You are viewing a plain text version of this content. The canonical link for it is here.
Posted to issues@spark.apache.org by "Hyukjin Kwon (JIRA)" <ji...@apache.org> on 2019/05/21 04:15:12 UTC
[jira] [Resolved] (SPARK-22457) Tables are supposed to be MANAGED
only taking into account whether a path is provided
[ https://issues.apache.org/jira/browse/SPARK-22457?page=com.atlassian.jira.plugin.system.issuetabpanels:all-tabpanel ]
Hyukjin Kwon resolved SPARK-22457.
----------------------------------
Resolution: Incomplete
> Tables are supposed to be MANAGED only taking into account whether a path is provided
> -------------------------------------------------------------------------------------
>
> Key: SPARK-22457
> URL: https://issues.apache.org/jira/browse/SPARK-22457
> Project: Spark
> Issue Type: Bug
> Components: SQL
> Affects Versions: 2.2.0
> Reporter: David Arroyo
> Priority: Major
> Labels: bulk-closed
>
> As far as I know, since Spark 2.2, tables are supposed to be MANAGED only taking into account whether a path is provided:
> {code:java}
> val tableType = if (storage.locationUri.isDefined) {
> CatalogTableType.EXTERNAL
> } else {
> CatalogTableType.MANAGED
> }
> {code}
> This solution seems to be right for filesystem based data sources. On the other hand, when working with other data sources such as elasticsearch, that solution is leading to a weird behaviour described below:
> 1) InMemoryCatalog's doCreateTable() adds a locationURI if CatalogTableType.MANAGED && tableDefinition.storage.locationUri.isEmpty.

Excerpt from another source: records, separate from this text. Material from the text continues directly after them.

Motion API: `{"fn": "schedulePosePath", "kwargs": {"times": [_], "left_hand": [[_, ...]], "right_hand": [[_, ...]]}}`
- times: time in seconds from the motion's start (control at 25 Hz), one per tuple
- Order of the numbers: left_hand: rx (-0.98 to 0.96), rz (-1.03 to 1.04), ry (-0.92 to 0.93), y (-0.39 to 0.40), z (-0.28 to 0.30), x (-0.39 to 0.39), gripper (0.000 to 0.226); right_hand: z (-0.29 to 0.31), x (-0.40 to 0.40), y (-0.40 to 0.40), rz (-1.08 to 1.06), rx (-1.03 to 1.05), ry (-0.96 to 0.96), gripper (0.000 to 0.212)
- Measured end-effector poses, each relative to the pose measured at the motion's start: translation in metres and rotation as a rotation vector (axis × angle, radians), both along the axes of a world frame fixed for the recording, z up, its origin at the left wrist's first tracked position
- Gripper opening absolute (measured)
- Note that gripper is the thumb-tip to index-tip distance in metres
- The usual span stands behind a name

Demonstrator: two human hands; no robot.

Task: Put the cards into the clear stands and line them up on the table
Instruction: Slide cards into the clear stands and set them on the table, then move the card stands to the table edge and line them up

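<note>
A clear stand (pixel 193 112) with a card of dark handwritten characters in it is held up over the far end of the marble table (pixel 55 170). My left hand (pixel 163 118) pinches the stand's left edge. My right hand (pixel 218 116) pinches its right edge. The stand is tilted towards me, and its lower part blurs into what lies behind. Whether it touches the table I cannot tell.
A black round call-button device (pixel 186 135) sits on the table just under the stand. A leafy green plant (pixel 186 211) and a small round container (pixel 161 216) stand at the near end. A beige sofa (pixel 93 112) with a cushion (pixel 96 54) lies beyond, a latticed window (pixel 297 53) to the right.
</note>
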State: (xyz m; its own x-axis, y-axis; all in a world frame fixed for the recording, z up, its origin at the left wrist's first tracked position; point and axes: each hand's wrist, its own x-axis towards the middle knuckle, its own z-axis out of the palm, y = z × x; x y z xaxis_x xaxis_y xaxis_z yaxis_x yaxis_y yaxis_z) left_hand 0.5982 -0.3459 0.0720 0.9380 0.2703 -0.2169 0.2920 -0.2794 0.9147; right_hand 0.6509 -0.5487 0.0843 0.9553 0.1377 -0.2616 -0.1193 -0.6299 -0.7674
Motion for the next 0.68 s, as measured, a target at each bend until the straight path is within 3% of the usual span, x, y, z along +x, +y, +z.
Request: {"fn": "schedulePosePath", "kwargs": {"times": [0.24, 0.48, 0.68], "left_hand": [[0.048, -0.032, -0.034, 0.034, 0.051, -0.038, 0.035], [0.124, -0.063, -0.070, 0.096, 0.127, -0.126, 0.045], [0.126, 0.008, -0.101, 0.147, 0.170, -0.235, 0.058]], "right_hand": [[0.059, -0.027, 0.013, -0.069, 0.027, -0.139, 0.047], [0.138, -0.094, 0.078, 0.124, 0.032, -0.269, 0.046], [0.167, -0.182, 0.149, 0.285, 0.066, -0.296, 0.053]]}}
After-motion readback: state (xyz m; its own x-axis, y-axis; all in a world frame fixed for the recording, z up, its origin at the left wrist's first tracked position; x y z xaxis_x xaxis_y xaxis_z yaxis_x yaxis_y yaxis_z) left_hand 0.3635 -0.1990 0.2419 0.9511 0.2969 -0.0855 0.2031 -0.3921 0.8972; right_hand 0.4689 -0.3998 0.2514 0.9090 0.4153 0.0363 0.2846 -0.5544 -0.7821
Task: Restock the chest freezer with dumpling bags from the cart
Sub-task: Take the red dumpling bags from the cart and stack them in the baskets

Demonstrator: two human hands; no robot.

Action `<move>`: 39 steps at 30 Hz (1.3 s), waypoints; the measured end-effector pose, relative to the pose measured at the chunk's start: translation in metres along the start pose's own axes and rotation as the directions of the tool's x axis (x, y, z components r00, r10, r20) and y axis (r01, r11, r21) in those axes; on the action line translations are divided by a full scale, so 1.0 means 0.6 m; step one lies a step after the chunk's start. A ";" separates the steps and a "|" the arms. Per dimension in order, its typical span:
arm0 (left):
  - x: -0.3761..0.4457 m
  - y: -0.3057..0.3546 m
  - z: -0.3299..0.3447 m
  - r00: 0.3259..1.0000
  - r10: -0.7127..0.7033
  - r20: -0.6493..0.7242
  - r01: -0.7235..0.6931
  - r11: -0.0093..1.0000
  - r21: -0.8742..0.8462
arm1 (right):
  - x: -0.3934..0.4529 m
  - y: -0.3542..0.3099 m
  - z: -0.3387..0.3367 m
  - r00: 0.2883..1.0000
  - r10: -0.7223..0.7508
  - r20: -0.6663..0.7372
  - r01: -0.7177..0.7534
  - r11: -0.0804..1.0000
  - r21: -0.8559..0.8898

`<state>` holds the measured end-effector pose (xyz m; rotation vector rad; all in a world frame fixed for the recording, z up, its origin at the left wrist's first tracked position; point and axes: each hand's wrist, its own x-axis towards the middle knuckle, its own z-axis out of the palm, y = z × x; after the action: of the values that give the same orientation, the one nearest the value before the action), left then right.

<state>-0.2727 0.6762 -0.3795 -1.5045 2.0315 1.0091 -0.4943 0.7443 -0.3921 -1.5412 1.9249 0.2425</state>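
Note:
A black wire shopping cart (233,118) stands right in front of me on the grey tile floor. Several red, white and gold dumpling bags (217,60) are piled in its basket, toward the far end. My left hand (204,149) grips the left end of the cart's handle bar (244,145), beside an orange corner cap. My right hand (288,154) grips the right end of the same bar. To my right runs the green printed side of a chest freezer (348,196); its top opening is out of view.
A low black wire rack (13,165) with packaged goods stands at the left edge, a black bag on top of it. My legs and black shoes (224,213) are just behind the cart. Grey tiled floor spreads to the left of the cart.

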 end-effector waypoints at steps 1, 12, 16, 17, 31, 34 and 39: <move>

> 2) Before loading the data source table FindDataSourceTable's readDataSourceTable() adds a path option if locationURI exists:
> {code:java}
> val pathOption = table.storage.locationUri.map("path" -> CatalogUtils.URIToString(_))
> {code}
> 3) That causes an error when reading from elasticsearch because 'path' is an option already supported by elasticsearch (locationUri is set to file:/home/user/spark-rv/elasticsearch/shop/clients)
> org.elasticsearch.hadoop.EsHadoopIllegalArgumentException: Cannot find mapping for file:/home/user/spark-rv/elasticsearch/shop/clients - one is required before using Spark SQL
> Would be possible only to mark tables as MANAGED for a subset of data sources (TEXT, CSV, JSON, JDBC, PARQUET, ORC, HIVE) or think about any other solution?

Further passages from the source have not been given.